TASK REQUIREMENTS —
Could every entry be set down once more, exactly as given?

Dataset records

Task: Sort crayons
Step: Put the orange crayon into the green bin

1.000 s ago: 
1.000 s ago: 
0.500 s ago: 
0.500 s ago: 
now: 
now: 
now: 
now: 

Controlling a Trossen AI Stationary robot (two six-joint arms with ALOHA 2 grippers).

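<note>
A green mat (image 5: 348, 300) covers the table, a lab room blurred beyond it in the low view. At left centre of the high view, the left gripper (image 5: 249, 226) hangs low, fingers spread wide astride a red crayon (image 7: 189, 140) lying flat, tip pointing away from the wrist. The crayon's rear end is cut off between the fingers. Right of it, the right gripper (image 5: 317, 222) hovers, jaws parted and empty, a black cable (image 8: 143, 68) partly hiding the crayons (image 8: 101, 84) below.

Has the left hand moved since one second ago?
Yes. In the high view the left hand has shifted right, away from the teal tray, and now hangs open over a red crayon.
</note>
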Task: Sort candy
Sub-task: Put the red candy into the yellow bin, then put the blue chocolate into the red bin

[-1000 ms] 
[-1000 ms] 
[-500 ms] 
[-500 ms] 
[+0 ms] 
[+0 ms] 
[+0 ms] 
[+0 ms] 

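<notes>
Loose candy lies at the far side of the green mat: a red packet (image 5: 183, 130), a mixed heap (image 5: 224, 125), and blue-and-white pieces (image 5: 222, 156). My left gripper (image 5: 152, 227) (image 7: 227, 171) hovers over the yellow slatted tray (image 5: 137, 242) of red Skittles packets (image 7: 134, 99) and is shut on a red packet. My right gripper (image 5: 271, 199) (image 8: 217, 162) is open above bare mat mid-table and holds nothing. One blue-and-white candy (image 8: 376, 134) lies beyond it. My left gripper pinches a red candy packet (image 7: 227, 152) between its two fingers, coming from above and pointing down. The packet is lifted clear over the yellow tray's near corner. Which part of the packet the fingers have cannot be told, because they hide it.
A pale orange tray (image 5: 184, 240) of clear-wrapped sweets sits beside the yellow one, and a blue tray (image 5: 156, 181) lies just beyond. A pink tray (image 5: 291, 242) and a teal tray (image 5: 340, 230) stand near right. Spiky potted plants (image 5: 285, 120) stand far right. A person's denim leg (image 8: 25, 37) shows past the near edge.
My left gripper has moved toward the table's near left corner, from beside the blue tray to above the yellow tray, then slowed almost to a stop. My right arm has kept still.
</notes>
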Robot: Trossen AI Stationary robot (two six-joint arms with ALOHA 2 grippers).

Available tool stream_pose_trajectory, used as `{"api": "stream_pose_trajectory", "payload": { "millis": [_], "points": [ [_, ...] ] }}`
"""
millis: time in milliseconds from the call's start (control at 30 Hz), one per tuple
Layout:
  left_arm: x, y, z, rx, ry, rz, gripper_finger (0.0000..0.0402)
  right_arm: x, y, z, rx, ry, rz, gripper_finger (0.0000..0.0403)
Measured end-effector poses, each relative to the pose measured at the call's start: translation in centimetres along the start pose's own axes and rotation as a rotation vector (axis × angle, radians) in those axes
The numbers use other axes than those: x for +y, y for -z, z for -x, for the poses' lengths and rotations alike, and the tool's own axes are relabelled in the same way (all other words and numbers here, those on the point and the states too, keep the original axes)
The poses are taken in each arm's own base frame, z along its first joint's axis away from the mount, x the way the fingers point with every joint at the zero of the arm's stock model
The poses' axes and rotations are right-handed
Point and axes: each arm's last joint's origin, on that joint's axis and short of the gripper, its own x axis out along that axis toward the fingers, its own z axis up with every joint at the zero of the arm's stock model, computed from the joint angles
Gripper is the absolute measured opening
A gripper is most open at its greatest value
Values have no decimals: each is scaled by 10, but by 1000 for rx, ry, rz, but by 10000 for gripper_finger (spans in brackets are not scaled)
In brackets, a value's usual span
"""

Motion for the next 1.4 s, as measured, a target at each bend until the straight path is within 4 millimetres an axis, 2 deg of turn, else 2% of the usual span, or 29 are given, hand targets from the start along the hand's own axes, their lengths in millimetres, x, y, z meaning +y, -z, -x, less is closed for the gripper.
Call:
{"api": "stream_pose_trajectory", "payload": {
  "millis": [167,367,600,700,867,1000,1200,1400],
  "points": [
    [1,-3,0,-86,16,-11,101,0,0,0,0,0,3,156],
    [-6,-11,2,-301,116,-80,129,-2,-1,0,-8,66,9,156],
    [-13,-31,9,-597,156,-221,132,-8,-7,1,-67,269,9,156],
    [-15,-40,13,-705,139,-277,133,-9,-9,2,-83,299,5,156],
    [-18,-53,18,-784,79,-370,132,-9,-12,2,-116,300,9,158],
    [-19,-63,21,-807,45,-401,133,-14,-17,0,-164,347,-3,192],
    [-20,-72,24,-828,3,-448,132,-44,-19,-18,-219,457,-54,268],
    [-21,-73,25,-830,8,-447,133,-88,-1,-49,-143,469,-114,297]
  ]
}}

SOLUTION FOR THIS PROBLEM —
Task: Sort crayons
Step: Put the orange crayon into the green bin

1.000 s ago: 
1.000 s ago: 
0.500 s ago: 
0.500 s ago: 
now: 
now: 
now: 
now: 

Controlling a Trossen AI Stationary robot (two six-joint arms with ALOHA 2 grippers).

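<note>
A green mat (image 5: 348, 300) covers the table, a lab room blurred beyond it in the low view. At left centre of the high view, the left gripper (image 5: 249, 226) hangs low, fingers spread wide astride a red crayon (image 7: 189, 140) lying flat, tip pointing away from the wrist. The crayon's rear end is cut off between the fingers. Right of it, the right gripper (image 5: 317, 222) hovers, jaws parted and empty, a black cable (image 8: 143, 68) partly hiding the crayons (image 8: 101, 84) below.

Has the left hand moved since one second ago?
Yes. In the high view the left hand has shifted right, away from the teal tray, and now hangs open over a red crayon.
</note>
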Task: Sort candy
Sub-task: Put the red candy into the yellow bin, then put the blue chocolate into the red bin

[-1000 ms] 
[-1000 ms] 
[-500 ms] 
[-500 ms] 
[+0 ms] 
[+0 ms] 
[+0 ms] 
[+0 ms] 

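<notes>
Loose candy lies at the far side of the green mat: a red packet (image 5: 183, 130), a mixed heap (image 5: 224, 125), and blue-and-white pieces (image 5: 222, 156). My left gripper (image 5: 152, 227) (image 7: 227, 171) hovers over the yellow slatted tray (image 5: 137, 242) of red Skittles packets (image 7: 134, 99) and is shut on a red packet. My right gripper (image 5: 271, 199) (image 8: 217, 162) is open above bare mat mid-table and holds nothing. One blue-and-white candy (image 8: 376, 134) lies beyond it. My left gripper pinches a red candy packet (image 7: 227, 152) between its two fingers, coming from above and pointing down. The packet is lifted clear over the yellow tray's near corner. Which part of the packet the fingers have cannot be told, because they hide it.
A pale orange tray (image 5: 184, 240) of clear-wrapped sweets sits beside the yellow one, and a blue tray (image 5: 156, 181) lies just beyond. A pink tray (image 5: 291, 242) and a teal tray (image 5: 340, 230) stand near right. Spiky potted plants (image 5: 285, 120) stand far right. A person's denim leg (image 8: 25, 37) shows past the near edge.
My left gripper has moved toward the table's near left corner, from beside the blue tray to above the yellow tray, then slowed almost to a stop. My right arm has kept still.
</notes>
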Robot: Trossen AI Stationary robot (two six-joint arms with ALOHA 2 grippers).

Available tool stream_pose_trajectory, used as `{"api": "stream_pose_trajectory", "payload": { "millis": [_], "points": [ [_, ...] ] }}`
"""
millis: time in milliseconds from the call's start (control at 30 Hz), one per tuple
Layout:
  left_arm: x, y, z, rx, ry, rz, gripper_finger (0.0000..0.0402)
  right_arm: x, y, z, rx, ry, rz, gripper_finger (0.0000..0.0403)
Measured end-effector poses, each relative to the pose measured at the call's start: translation in centimetres along the start pose's own axes and rotation as a rotation vector (axis × angle, radians) in those axes
The numbers use other axes than those: x for +y, y for -z, z for -x, for the poses' lengths and rotations alike, and the tool's own axes are relabelled in the same way (all other words and numbers here, those on the point and the states too, keep the original axes)
The poses are taken in each arm's own base frame, z along its first joint's axis away from the mount, x the way the fingers point with every joint at the zero of the arm's stock model
The poses' axes and rotations are right-handed
Point and axes: each arm's last joint's origin, on that joint's axis and short of the gripper, its own x axis out along that axis toward the fingers, its own z axis up with every joint at the zero of the arm's stock model, computed from the joint angles
Gripper is the absolute measured opening
A gripper is most open at its greatest value
Values have no decimals: each is scaled by 10, but by 1000 for rx, ry, rz, but by 10000 for gripper_finger (spans in brackets are not scaled)
In brackets, a value's usual span
"""

Motion for the next 1.4 s, as measured, a target at each bend until the straight path is within 4 millimetres an axis, 2 deg of turn, else 2% of the usual span, or 29 are given, hand targets from the start along the hand's own axes, their lengths in millimetres, x, y, z meaning +y, -z, -x, less is closed for the gripper.
Call:
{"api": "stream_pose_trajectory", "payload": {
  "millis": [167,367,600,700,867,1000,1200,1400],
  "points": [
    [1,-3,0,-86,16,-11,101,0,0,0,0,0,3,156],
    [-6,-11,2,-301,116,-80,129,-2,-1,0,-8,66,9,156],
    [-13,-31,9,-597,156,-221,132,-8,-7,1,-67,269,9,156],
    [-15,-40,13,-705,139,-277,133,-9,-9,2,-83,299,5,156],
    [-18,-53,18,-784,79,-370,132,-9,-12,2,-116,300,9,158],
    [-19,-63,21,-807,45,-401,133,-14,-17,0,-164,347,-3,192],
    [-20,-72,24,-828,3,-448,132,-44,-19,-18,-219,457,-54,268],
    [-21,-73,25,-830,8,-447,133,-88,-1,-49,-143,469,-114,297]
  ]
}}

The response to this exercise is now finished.